Violenza digitale: il gruppo “Mia moglie” e quelle analogie con il “Catalogo delle single di Lecco”

Il gruppo Facebook “Mia moglie”, con 32mila iscritti, condivideva foto intime delle consorti senza consenso, corredate da commenti sessisti. La Polizia postale lo ha rimosso, ma il caso ricorda da vicino il “Catalogo delle donne single di Lecco” del 2017. Il commento dell’avvocato Marisa Marraffino

Lecco

Condividevano su Facebook foto intime delle proprie consorti, spesso scattate e pubblicate senza consenso, accompagnate da commenti sessisti e denigratori. Erano trentaduemila gli uomini iscritti al gruppo “Mia moglie”, ora rimosso dopo l’intervento della Polizia postale. Un caso che ricorda da vicino quello del “catalogo delle donne single di Lecco”, l’ebook contenente 1200 profili di lecchesi, pubblicato nel 2017, il cui autore fu poi condannato a un anno e mezzo di reclusione.
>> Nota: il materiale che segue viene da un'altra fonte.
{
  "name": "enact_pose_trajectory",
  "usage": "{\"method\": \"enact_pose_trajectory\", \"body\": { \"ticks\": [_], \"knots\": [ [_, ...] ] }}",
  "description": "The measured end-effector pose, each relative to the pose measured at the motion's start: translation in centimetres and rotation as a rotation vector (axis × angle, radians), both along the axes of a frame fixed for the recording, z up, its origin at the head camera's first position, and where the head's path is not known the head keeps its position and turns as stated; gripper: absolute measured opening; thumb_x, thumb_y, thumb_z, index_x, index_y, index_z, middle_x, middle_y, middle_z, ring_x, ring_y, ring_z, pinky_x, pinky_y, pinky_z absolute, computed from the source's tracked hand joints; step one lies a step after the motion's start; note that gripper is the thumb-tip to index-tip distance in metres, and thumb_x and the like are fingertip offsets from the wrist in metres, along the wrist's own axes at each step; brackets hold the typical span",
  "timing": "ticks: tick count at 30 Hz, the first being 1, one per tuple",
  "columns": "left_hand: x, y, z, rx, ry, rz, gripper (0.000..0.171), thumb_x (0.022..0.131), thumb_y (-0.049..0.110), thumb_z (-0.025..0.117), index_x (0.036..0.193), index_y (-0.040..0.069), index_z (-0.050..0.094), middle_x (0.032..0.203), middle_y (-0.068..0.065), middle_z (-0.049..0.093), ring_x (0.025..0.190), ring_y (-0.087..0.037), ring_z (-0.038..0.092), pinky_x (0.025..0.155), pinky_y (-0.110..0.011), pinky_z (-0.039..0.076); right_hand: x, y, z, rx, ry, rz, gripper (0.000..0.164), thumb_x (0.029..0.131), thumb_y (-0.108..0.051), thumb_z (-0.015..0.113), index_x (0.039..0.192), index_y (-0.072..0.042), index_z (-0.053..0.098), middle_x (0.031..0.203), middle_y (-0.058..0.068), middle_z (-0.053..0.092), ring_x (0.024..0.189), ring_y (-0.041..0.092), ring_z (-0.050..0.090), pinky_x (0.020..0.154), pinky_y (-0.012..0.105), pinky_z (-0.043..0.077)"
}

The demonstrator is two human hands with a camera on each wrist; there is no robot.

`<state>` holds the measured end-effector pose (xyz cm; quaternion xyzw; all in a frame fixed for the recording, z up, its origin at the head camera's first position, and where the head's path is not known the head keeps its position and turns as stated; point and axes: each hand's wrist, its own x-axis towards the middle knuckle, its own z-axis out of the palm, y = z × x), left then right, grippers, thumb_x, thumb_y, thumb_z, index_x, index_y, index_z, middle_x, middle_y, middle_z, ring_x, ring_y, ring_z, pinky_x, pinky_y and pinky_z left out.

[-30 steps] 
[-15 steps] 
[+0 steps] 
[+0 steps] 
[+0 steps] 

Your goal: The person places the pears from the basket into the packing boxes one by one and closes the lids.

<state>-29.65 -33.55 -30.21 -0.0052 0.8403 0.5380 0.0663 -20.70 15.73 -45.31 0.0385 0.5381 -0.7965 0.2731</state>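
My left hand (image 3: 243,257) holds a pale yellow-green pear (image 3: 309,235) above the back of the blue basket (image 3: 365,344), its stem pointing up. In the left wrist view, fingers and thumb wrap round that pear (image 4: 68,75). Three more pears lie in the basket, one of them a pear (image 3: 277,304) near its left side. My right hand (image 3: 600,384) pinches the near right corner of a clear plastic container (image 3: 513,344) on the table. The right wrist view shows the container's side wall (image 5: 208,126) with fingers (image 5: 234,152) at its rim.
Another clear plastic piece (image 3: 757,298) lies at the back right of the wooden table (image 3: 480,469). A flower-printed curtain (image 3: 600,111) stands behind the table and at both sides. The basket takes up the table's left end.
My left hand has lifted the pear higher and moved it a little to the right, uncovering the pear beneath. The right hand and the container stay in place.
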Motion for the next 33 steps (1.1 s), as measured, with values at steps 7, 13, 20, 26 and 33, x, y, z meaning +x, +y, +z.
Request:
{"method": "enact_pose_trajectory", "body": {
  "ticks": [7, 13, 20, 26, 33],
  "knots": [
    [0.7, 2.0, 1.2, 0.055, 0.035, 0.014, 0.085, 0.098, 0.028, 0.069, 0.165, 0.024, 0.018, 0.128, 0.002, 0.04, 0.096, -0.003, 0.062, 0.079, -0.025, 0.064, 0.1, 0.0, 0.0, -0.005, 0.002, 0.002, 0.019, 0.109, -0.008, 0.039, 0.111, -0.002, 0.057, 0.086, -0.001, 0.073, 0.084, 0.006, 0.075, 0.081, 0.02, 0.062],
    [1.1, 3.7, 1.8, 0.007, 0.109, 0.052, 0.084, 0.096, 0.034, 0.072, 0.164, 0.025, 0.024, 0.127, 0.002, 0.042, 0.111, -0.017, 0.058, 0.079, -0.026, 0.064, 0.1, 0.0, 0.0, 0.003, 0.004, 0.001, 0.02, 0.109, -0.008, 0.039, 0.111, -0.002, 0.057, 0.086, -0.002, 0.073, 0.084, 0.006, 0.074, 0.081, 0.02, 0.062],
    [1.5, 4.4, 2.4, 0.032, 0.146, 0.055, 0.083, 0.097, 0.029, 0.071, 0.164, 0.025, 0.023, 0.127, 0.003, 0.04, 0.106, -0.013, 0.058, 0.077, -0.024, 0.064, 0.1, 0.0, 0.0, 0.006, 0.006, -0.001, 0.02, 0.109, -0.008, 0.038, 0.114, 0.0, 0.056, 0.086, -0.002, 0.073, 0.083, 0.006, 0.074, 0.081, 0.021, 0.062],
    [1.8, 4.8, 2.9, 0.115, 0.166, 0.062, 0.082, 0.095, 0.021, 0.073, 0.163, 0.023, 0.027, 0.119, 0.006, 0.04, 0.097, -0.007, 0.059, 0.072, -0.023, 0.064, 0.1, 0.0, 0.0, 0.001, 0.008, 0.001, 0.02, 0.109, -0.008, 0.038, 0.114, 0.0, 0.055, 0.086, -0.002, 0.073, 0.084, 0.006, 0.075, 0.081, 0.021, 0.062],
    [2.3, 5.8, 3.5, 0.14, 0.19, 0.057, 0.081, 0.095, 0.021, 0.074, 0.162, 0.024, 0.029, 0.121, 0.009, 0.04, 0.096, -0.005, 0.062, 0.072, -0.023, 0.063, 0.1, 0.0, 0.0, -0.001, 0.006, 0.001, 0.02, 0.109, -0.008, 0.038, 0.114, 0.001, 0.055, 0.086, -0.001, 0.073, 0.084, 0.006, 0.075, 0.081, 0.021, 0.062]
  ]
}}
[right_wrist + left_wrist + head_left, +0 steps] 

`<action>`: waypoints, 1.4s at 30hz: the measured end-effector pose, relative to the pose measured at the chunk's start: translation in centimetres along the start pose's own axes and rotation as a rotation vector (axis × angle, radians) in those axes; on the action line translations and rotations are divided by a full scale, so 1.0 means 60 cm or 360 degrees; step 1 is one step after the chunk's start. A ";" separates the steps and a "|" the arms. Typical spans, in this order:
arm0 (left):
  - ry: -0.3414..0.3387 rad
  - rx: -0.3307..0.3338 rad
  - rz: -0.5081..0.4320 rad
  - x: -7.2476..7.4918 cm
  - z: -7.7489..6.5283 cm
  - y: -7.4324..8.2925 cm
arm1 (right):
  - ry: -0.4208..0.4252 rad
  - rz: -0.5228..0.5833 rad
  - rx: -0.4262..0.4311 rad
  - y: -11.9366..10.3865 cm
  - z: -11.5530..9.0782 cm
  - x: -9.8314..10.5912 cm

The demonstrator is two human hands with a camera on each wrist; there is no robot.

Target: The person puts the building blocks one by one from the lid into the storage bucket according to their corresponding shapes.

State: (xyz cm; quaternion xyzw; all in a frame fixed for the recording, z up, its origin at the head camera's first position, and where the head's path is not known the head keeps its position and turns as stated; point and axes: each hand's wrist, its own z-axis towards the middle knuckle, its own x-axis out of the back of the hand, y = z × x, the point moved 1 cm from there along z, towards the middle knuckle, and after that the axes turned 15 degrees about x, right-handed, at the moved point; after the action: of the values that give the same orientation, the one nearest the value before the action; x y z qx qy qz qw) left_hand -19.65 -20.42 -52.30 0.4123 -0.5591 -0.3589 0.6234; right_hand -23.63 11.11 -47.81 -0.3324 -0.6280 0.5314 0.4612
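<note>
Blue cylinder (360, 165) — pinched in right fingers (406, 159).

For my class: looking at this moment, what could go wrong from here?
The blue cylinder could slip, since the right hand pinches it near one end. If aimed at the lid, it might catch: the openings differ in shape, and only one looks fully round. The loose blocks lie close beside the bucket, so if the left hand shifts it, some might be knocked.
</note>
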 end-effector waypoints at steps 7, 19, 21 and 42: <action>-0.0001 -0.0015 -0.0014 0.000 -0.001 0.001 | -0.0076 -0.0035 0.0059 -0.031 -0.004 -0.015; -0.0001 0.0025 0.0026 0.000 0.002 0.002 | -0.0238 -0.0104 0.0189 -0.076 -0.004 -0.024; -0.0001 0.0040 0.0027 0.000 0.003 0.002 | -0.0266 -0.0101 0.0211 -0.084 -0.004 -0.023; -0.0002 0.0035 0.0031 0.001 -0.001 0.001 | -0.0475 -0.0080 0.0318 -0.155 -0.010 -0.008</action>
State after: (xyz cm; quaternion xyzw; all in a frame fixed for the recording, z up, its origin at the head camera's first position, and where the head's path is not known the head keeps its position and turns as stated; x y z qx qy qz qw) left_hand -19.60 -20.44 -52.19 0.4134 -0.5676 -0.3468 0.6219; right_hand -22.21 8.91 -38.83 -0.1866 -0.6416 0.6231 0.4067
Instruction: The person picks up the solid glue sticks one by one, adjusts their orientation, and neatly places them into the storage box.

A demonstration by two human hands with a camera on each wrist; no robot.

«Il caso del gruppo Facebook “Mia Moglie” presenta diverse analogie con quello del Catalogo di Lecco: innanzitutto perché si tratta di un attacco massivo alla dignità della donna e poi perché, ancora una volta, purtroppo, si concretizza in una oggettivizzazione del corpo femminile - sottolinea l’avvocato Marisa Marraffino, legale di parte civile nel processo sul catalogo delle donne single, ed esperta in reati informatici, privacy e diritti digitali. - I reati, però, in questo caso sono diversi: si va da quello di interferenze illecite nella vita privata fino a quello di condivisione non consensuale di contenuti sessualmente espliciti, il cosiddetto revenge porn. A ciò può aggiungersi anche la diffamazione aggravata, per chi avesse inserito commenti dispregiativi ai contenuti pubblicati. Anche nel caso del catalogo di Lecco, infatti, il suo autore fu condannato per il reato di diffamazione aggravata e per quello di trattamento illecito dei dati personali».

Il reato di revenge porn può configurarsi anche con la condivisione di contenuti in biancheria intima: sul punto la Cassazione si è espressa più volte, evidenzia l’avvocato Marraffino, che richiama l’importanza per le vittime di denunciare e di farlo velocemente, nonostante la legge permetta di farlo entro sei mesi, anche per fermare la diffusione dei contenuti su altre piattaforme. «Esattamente come nel caso di Lecco, anche qui il fattore decisivo è il tempismo: la querela permette al pubblico ministero di chiedere al giudice per le indagini preliminari il sequestro preventivo, cioè l’oscuramento dei contenuti. La rapidità è fondamentale, perché agevola le indagini della polizia e rende più probabile il blocco immediato della diffusione», spiega l’esperta.

«La vicenda lecchese insegna molto: ricordo bene che, all’inizio, anche le donne coinvolte nel Catalogo avevano paura di denunciare, temendo ritorsioni o la visibilità della vicenda. Durante il processo, però, maturò gradualmente una consapevolezza dei propri diritti che portò all’affermazione di un principio giuridico importante. Fu così anche impedito che il Catalogo venisse diffuso in tutte le province italiane, come invece era nelle intenzioni originarie dell’autore».

Una lezione che resta attuale: «Portare simili abusi all’attenzione delle autorità competenti è l’unico modo per cambiare le cose – conclude l’avvocato Marisa Marraffino - È l’insegnamento più importante da consegnare alle future generazioni. Dal punto di vista legale, il mio consiglio è sicuramente quello di querelare per i fatti emersi nel gruppo. Ma la questione ha anche una dimensione sociale, troppo spesso le donne sono ancora vittime di simili violenze: è necessario un cambiamento culturale che impedisca in futuro il ripetersi di fatti analoghi».